Anke Klein: “As a parent, you are not alone in this. Many students suffer from panic and gloom. Major life changes, such as studying and moving out of home, trigger a greater sensitivity to this. life event is exciting for a young person.”

“When a child calls in a panic, it is nice if the parent takes the time and listens calmly. If what she says and feels is not trivialized, or does not need to be fixed immediately. You are already doing that very well.”

“You can consider discussing with your daughter in a quiet moment how you can best support her. Try to find out through questions what she needs.”

“We know from research that it helps with sadness and anxiety to do fun things together. You can suggest going shopping together, drinking tea somewhere, or something else that you like to do together.”

“Is there someone who can guide you in this? This requires quite a bit from parents.
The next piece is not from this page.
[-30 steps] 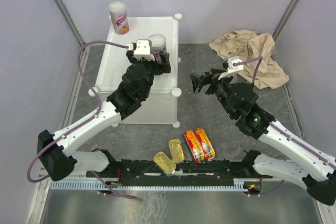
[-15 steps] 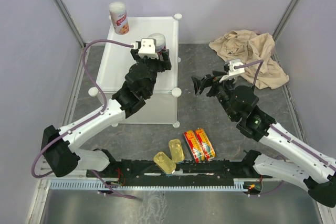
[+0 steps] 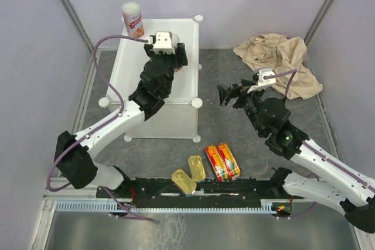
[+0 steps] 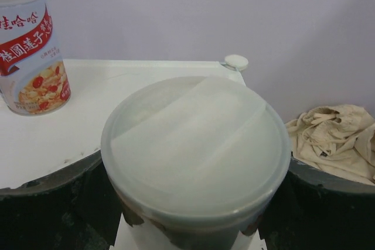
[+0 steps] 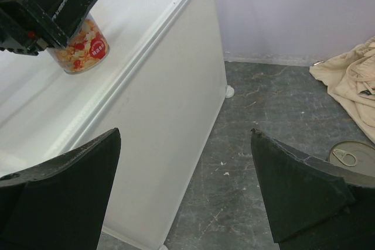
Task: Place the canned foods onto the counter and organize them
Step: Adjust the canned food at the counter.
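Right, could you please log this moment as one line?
left claw: closed on white-lidded can atop counter | right claw: open, beside counter | second can: counter's far-left corner | four flat tins: uncollected

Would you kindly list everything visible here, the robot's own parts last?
counter: one, white, left of centre on the grey table.
standing can: one, white and red, counter's far left corner.
gripped can: one, white lid, red label, on the counter inside the left gripper.
gold tins: two, gold, side by side near the arm bases.
red-yellow tins: two, just right of the gold pair.
pull-ring tin: one, metal lid only, beside the cloth.
cloth: one, beige, crumpled, far right.
left gripper: black, shut on the gripped can.
right gripper: black, open, empty, right of the counter.
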You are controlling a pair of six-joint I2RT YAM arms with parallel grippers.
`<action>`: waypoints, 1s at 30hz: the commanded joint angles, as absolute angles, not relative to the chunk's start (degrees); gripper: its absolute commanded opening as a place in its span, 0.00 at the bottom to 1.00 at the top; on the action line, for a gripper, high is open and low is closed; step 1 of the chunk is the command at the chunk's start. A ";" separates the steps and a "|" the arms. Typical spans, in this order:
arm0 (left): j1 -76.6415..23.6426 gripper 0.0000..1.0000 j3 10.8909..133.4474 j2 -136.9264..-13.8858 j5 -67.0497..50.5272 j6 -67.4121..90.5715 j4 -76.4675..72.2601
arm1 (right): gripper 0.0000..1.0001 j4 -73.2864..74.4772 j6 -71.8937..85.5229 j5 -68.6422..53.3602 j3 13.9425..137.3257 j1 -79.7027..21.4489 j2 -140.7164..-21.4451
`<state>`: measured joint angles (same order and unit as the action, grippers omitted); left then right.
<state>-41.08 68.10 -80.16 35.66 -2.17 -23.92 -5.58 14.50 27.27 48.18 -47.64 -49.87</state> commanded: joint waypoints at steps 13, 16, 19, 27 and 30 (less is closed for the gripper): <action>-32.39 0.68 78.79 -88.63 27.80 1.20 -26.63 | 0.99 -6.66 13.60 31.76 49.29 -46.14 -51.31; -31.22 0.66 79.86 -89.70 27.05 1.76 -26.64 | 0.99 -7.00 13.94 30.97 49.40 -45.24 -52.10; -30.11 0.66 81.19 -90.93 26.12 2.59 -26.38 | 0.99 -7.10 14.33 30.16 49.99 -44.43 -53.22; -27.98 0.66 87.44 -96.24 24.58 3.91 -25.05 | 0.99 -7.61 15.76 28.47 50.32 -41.75 -55.29; -27.24 0.66 89.82 -98.30 24.27 4.45 -24.76 | 0.99 -7.43 16.29 28.08 50.40 -40.69 -55.49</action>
You could, for example, consult with your GP.”

Co-regulate

Tischa Neve: “It’s good that your daughter has professional help. This is a tough time for young people who are anxious. Society demands a lot from them. There is also a suspicion that the corona period has made part of this age group a bit more wobbly.”

“How wonderful that she calls you at such a time, it means that she feels safe with you. Speak calmly, breathe calmly, use connecting language: ‘I’m here darling.’ This co-regulation will help your daughter relax. Convincing that she has nothing to be afraid of, or pointing out achievements makes no sense at that moment. She does not register such messages. Her brain is on alarm mode.”

“Check in with yourself when she calls: how am I feeling? Am I able to convey calmness, or am I completely overstimulated?”

“Once she has calmed down in the conversation, you can mention the things that helped her before. For example: ‘Last time it helped you to go for a nice walk.’ Agree that she will text you when she feels better, even if it is an emoticon.”

“At a calmer moment you can talk to her about her beliefs. You can also say that you are so sorry that she is having a hard time that you would like to take it away. You can ask your daughter: I would like to be there for you, what do you need at such a time? And have you learned anything about that from the therapy?”

Anke Klein is director of the knowledge center for anxiety and stress in youth at Leiden University. Tischa Neve is a child psychologist. She just published Become the parent you want to be.